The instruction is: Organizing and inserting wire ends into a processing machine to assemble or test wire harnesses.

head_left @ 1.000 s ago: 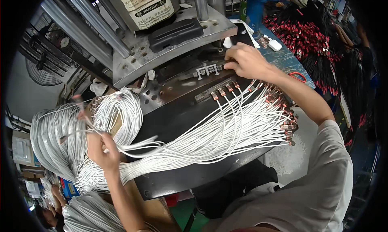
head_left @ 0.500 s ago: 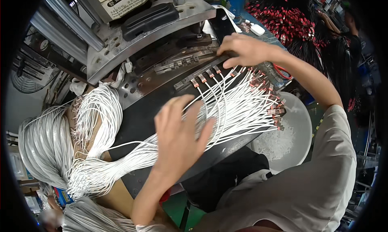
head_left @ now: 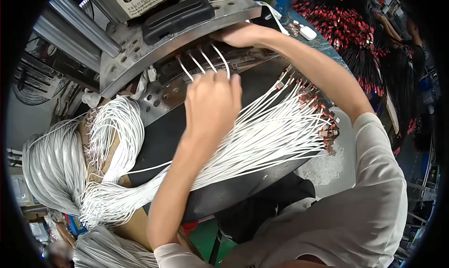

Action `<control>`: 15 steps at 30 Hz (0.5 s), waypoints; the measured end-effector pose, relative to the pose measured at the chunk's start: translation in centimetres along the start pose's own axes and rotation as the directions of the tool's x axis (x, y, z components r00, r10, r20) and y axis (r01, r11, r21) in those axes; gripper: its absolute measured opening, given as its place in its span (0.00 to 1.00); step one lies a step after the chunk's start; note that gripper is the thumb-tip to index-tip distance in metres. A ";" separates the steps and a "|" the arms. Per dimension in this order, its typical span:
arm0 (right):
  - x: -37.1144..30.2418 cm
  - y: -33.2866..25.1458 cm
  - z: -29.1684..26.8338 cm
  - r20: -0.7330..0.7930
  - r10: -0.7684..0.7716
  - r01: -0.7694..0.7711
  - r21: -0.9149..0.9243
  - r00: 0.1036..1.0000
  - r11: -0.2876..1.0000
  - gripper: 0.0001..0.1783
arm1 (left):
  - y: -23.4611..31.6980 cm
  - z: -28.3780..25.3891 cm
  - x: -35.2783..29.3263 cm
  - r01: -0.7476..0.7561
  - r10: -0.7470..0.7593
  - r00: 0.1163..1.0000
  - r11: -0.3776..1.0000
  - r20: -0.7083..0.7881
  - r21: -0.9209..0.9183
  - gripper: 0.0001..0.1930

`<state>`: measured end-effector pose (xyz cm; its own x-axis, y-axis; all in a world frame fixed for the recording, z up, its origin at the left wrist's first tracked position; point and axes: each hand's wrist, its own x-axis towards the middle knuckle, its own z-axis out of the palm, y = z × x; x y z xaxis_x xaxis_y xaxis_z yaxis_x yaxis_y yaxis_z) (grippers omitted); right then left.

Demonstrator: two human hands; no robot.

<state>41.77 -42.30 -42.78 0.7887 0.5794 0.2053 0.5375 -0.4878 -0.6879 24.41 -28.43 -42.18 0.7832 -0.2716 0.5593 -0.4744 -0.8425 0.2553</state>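
Note:
My left hand is closed on several white wires and holds their ends into the slot of a metal press machine. My right hand rests farther back on the machine's bed, fingers hidden under the plate edge. A fan of white wires with red-brown terminals lies across the black work surface to the right of my left hand. A large bundle of white wire hangs at the left.
A black handle block sits on the machine's top plate. Heaps of black-and-red finished wires lie at the back right, where another person works. A white plastic bag hangs under the bench edge.
My left hand has come up from the wire bundle at the left, crossed the black surface and now holds wires at the machine slot. The right hand has stayed near the machine bed.

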 end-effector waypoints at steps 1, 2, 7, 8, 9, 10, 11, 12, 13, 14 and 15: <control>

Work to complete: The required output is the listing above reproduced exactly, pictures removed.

Answer to the exercise:
The instruction is: Organizing and inserting wire ends into a processing machine to assemble or test wire harnesses.

head_left @ 1.000 s ago: 
head_left @ 0.500 s ago: 
head_left @ now: 

Action `<control>`: 15 steps at 30 Hz (0.5 s), waypoints; the measured end-effector pose, relative to the pose measured at the chunk's start: translation in centimetres along the start pose's own axes and rotation as the directions of the tool's x axis (x, y, z components r00, r10, r20) and y axis (r01, r11, r21) in those axes; gripper: its absolute measured opening, given as its place in its span (0.00 to 1.00); step one lies a step after the chunk's start; note that gripper is the thumb-tip to index-tip distance in metres. A ";" separates the steps and a "|" the arms. Per dimension in this order, its typical span:
arm0 (right):
  - x: -37.1144..30.2418 cm
  - y: -33.2866..25.1458 cm
  - z: -29.1684..26.8338 cm
  - r20: -0.7330..0.7930
  - r10: -0.7684..0.7716
  - r01: -0.7694..0.7711
  - r21: -0.9149..0.9243
  - r00: 0.1036..1.0000
  - r11: -0.2876..1.0000
  - gripper: 0.0001..0.1783
arm1 (left):
  - y: -23.4611..31.6980 cm
  - z: -28.3780..25.3891 cm
  - x: -35.2783..29.3263 cm
  - r01: -0.7476..0.7561
  - r10: -0.7470..0.7593
  - r00: 0.1163..1.0000
  - r11: -0.3776..1.0000
  - r20: -0.7083..0.7881
  - r21: -0.9209..0.9183
  - gripper: 0.0001..0.1930

`<state>`: measured end-effector pose (xyz cm; its own x-axis, y-axis; all in a world frame fixed for the recording, z up, its origin at the left wrist's first tracked position; point and axes: each hand's wrist, its own x-axis towards the middle knuckle, its own z-axis out of the palm, y = z × x; x y z xaxis_x xaxis_y xaxis_z yaxis_x yaxis_y yaxis_z) (grippers omitted); right then left.

Demonstrator: two human hands; no robot.

<state>41.77 -42.30 -42.78 0.7887 0.5794 0.2053 0.5375 -0.4878 -0.6879 24.41 -28.43 -42.18 0.7832 -0.2716 0.5593 -0.4744 -0.8425 0.2553</state>
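Note:
My left hand is closed on several white wires and holds their ends into the slot of a metal press machine. My right hand rests farther back on the machine's bed, fingers hidden under the plate edge. A fan of white wires with red-brown terminals lies across the black work surface to the right of my left hand. A large bundle of white wire hangs at the left.
A black handle block sits on the machine's top plate. Heaps of black-and-red finished wires lie at the back right, where another person works. A white plastic bag hangs under the bench edge.
My left hand has come up from the wire bundle at the left, crossed the black surface and now holds wires at the machine slot. The right hand has stayed near the machine bed.
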
 end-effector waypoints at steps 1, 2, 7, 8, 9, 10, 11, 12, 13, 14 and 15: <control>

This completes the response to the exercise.